Artists on show: Darren Almond, Oliver Beer, Rana Begum with Hyetal, Julian Charrière, David Claerbout, Bharti Kher, Arghavan Khosravi, Teresa Margolles, Si On, Martin Puryear, and Rayyane Tabet.


Location: Conservatorio Benedetto Marcello, Palazzo Pisani - Campo Santo Stefano
Google Maps link.

Opening hours: Monday to Saturday, 10 am – 6 pm. Sundays closed. Free admittance.

Extra openings on bank holidays: April 24th - 25th, May 1st, June 2nd.


Opening and press preview: April 20th (private event)

Special Event: Little Gods - a 24-hour performance on Oliver Beer’s new Vessel Organ by the artist and musicians from the Conservatorio di Musica Benedetto Marcello. This performance is inspired by Vexations by Erik Satie. 

We wait for you at the Conservatorio from April 20th 9pm to April 21st 9pm.
Website: parasol-unit.org
Instagram: @parasolunit


For more information: 

Anita Giansante, Exhibition Coordinator
anita@parasol-unit.org


International Press Enquiries:

Erica Bolton, Bolton & Quinn

erica@boltonquinn.com




Parasol unit will present Uncombed, Unforeseen, Unconstrained, a group exhibition of works by eleven international contemporary visual artists at the Conservatorio di Musica Benedetto Marcello in Venice for the 59th International Art Exhibition of La Biennale di Venezia.


The artists, Darren Almond, Oliver Beer, Rana Begum with Hyetal, Julian Charrière, David Claerbout, Bharti Kher, Arghavan Khosravi, Teresa Margolles, Si On, Martin Puryear, and Rayyane Tabet, all work in different media to address a wide range of issues dealing with a deep concern for our world and a preoccupation with a comparable phenomenon that in scientific terms is defined as ‘entropy’, which is the measure of disorder, randomness, and unpredictability within a system.

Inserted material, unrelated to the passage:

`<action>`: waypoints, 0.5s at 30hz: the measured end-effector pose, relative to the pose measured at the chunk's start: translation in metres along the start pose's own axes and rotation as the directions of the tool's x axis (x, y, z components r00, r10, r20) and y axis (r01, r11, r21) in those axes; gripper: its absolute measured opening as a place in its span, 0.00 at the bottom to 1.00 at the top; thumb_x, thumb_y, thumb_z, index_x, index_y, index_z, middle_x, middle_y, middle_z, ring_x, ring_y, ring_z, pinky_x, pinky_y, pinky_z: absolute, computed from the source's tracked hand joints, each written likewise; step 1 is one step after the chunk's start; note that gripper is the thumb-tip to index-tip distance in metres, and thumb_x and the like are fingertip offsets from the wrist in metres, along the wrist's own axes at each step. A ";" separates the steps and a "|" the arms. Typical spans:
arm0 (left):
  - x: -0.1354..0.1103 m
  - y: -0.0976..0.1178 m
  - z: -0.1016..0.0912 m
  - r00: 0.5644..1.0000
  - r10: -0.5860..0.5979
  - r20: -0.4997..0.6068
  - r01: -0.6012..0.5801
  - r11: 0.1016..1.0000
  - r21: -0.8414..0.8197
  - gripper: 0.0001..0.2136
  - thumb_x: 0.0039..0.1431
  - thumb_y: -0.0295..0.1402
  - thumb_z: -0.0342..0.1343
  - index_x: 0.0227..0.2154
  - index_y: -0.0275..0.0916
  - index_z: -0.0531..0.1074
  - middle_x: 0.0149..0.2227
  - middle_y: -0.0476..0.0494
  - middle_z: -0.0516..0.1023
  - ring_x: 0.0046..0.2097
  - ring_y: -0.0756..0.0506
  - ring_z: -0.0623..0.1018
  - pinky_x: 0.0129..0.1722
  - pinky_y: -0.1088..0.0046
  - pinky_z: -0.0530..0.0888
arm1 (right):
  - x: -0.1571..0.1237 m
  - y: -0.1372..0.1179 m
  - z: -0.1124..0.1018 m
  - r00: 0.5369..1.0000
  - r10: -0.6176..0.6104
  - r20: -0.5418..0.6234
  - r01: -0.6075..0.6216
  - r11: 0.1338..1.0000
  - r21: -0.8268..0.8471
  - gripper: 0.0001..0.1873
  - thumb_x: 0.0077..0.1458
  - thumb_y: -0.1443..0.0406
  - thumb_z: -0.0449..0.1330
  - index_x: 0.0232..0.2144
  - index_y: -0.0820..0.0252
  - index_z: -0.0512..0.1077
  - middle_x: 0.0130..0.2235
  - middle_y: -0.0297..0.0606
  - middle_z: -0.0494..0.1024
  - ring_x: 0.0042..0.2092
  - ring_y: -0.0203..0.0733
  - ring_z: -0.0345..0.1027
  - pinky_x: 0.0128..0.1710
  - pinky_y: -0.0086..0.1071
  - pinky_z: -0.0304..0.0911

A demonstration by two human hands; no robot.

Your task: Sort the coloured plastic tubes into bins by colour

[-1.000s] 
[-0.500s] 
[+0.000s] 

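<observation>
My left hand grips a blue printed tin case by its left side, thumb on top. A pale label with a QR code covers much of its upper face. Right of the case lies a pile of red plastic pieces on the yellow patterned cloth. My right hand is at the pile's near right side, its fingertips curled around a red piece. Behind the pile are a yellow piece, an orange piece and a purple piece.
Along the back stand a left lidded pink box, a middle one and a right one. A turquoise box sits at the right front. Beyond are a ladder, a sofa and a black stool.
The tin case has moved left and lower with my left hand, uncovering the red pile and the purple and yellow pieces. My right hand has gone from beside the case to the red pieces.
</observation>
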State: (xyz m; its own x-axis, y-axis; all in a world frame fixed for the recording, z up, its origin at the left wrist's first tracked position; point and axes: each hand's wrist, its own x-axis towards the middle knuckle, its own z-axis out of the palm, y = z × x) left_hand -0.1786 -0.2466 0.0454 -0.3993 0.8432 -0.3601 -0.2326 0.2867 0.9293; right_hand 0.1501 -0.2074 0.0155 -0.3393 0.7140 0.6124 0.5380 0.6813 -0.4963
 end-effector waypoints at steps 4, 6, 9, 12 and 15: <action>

The exhibition brings together diverse and thought-provoking works and includes some interdisciplinary collaboration between music and visual art.


In their practices, these artists have independently identified and poignantly responded to various unfavourable phenomena that over recent decades have gradually reached a level of overwhelming significance in our day-to-day life, environment and within our social and collective history. Many of the issues – such as environmental pollution, global warming, racism, political activism, health hazards, uncontrolled globalisation, unregulated digitalisation, excess and waste, widespread greed, a rampant thirst for power and the disproportionate accumulation of wealth – are largely due to the activities of Earth’s own inhabitants, which are seriously threatening life on the planet and putting at risk even a minimum requirement for peace and harmony in the world.

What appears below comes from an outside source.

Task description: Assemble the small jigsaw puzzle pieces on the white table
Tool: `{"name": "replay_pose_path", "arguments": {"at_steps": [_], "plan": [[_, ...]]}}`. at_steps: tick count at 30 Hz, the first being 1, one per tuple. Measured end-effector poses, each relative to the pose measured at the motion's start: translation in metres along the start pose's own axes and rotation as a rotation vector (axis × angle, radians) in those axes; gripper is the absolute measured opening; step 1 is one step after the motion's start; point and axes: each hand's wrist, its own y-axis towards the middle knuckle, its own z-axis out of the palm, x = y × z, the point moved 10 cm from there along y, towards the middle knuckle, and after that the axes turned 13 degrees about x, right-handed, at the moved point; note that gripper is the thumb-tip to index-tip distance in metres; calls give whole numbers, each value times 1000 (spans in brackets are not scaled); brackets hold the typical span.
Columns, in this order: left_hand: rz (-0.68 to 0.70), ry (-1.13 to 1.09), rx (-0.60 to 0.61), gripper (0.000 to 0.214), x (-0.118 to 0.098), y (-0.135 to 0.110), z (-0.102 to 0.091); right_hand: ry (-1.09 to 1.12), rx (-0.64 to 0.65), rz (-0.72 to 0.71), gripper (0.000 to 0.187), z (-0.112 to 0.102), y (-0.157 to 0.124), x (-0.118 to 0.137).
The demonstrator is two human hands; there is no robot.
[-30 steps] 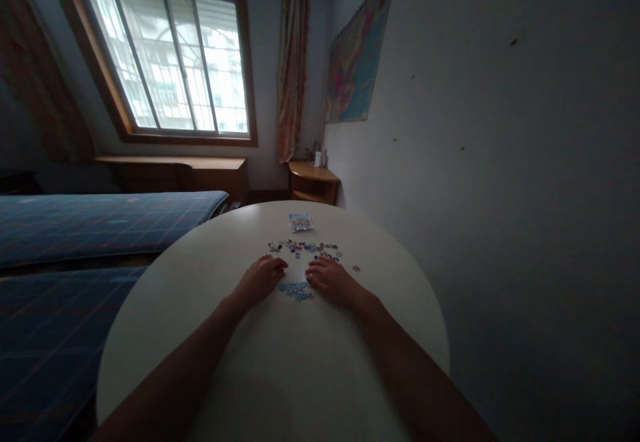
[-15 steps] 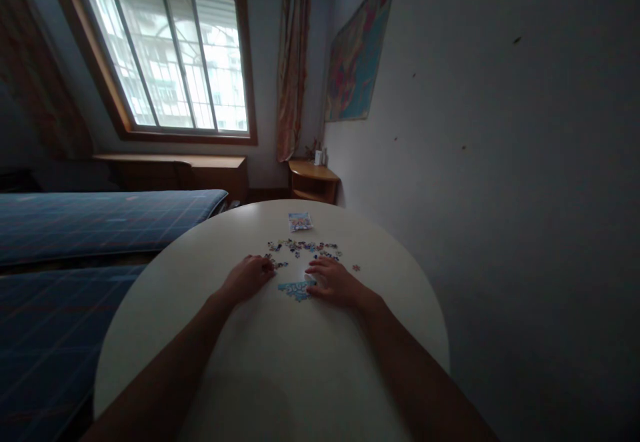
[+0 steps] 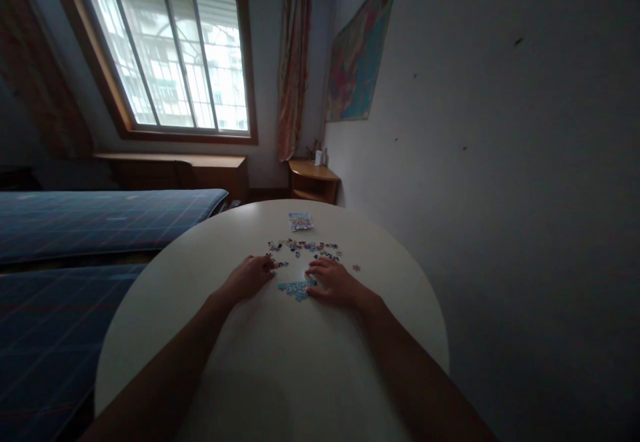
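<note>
A joined section of light blue jigsaw puzzle [image 3: 296, 289] lies flat on the round white table. My right hand [image 3: 334, 282] rests at its right end, fingers apart, with the thumb touching the puzzle's edge. My left hand [image 3: 250, 274] is to the upper left of that section, its fingers curled together beside a few loose puzzle pieces [image 3: 281, 265]. Whether a piece is pinched there is too small to tell. More loose puzzle pieces [image 3: 300, 246] are scattered in a band beyond both hands. One reddish puzzle piece [image 3: 357, 268] lies alone, right of my right hand.
A small picture packet [image 3: 301, 221] lies at the far side of the round table [image 3: 250, 369]. Left of the table stands a bed with a blue plaid mattress [image 3: 100, 222]. A wooden corner shelf [image 3: 314, 172] is behind, and a wall [image 3: 500, 229] runs along the right.
</note>
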Motion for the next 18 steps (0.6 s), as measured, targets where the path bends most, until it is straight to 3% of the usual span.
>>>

Understood within the second law of thermodynamics, entropy became known to us thanks to the research of physicist Rudolf Clausius (1822–1888), who in 1865 introduced the concept to the scientific world. One particularity of entropy is that it can reach a dangerous level when external conditions, such temperature, pressure, and information overload continue to increase over time. Under such circumstances, the molecules within a system become sufficiently animated to act freely and unpredictably, and thereby cause chaos and irreversible impairment.


Looking back at the history of humanity and its activities within our environment, we realise that the level of entropy has never been as high as we experience it today, which does not reflect well on us. We, the residents of this world, seem to have been slowly but surely plundering Earth’s natural resources almost to a point of no return, without accountability or taking responsibility for the damage and its repair. In doing so, we have endangered the well-being and survival of all living species. The exhibiting artists, despite their heightened awareness of and critical stance towards the enormous harm being done to our planet by we humans, all strive with acuity and unbiased minds to highlight some of the substantial problems in the hope of re-opening a door to the future.